China plans 10 more launches to carry additional parts of the space station into orbit.

Is the Chinese rocket falling to Earth?

Yes, and “it’s potentially not good,” Jonathan McDowell, an astrophysicist at the Astrophysics Center at Harvard University, told the Guardian earlier this week. 

Usually discarded core rockets, or first-stage rockets, plunge to the sea soon after liftoff and don’t go into orbit like this one did.

What is China saying about the rocket?

According to China, the rocket that’s falling to Earth will mostly burn up on reentry, posing little threat to people and property on the ground, the nation’s government reassured the world on Friday.

Speaking in Beijing, foreign ministry spokesman Wang Wenbin said China was closely following the rocket’s reentry into the atmosphere, Reuters reported. 

“The probability of this process causing harm on the ground is extremely low,” he said. 

China’s space agency has yet to say whether the main stage of the huge Long March 5B rocket is being controlled or will make an out-of-control descent.

Where will the Chinese rocket land?

No one knows for sure. McDowell told CNN that pinpointing where debris could be headed is almost impossible because of the speed the rocket is traveling – even slight changes in circumstance drastically change the trajectory.

The debris will be dragged toward Earth by increasing collisions with molecules in the Earth’s atmosphere, Space News said. 

One group has made a prediction, however: The nonprofit Aerospace Corp. expects the debris to hit the Pacific Ocean near the equator after passing over eastern U.S. cities roughly 8 hours before or after 12:19 a.m. Sunday Eastern time.

The debris’ orbit covers a swath of the planet from New Zealand to Newfoundland.

How big is the Chinese rocket that’s falling to Earth?

It’s roughly 100 feet long and and would be among the biggest pieces of space debris to fall to Earth.

“It’s almost the body of the rocket, as I understand it, almost intact, coming down,” Kirby said this week.

Has a rocket fallen to Earth before? 

Yes.
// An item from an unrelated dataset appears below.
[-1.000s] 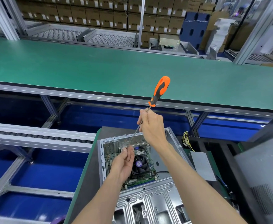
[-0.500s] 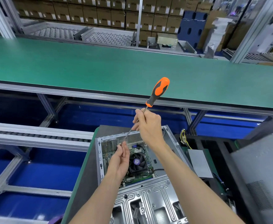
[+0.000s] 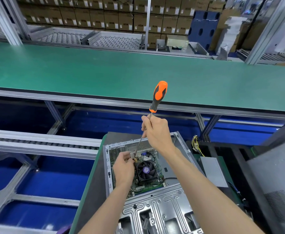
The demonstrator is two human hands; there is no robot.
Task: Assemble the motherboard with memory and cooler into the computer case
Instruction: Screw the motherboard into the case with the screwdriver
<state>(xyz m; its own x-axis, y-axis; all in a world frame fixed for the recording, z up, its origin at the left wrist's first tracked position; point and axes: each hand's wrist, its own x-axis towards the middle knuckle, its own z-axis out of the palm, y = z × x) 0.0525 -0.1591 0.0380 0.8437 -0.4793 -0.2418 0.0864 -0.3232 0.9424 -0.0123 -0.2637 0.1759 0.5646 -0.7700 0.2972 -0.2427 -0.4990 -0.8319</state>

Last year, part of a Chinese rocket, one of the largest pieces of uncontrolled space debris ever, passed directly over Los Angeles and Central Park in New York City before landing in the Atlantic Ocean, CNN said.

The 18-ton rocket that fell last May was the heaviest debris to fall uncontrolled since the Soviet space station Salyut 7 in 1991.

China’s first space station, Tiangong-1, crashed into the Pacific Ocean in 2016 after Beijing confirmed it had lost control. In 2019, the space agency controlled the demolition of its second station, Tiangong-2, in the atmosphere.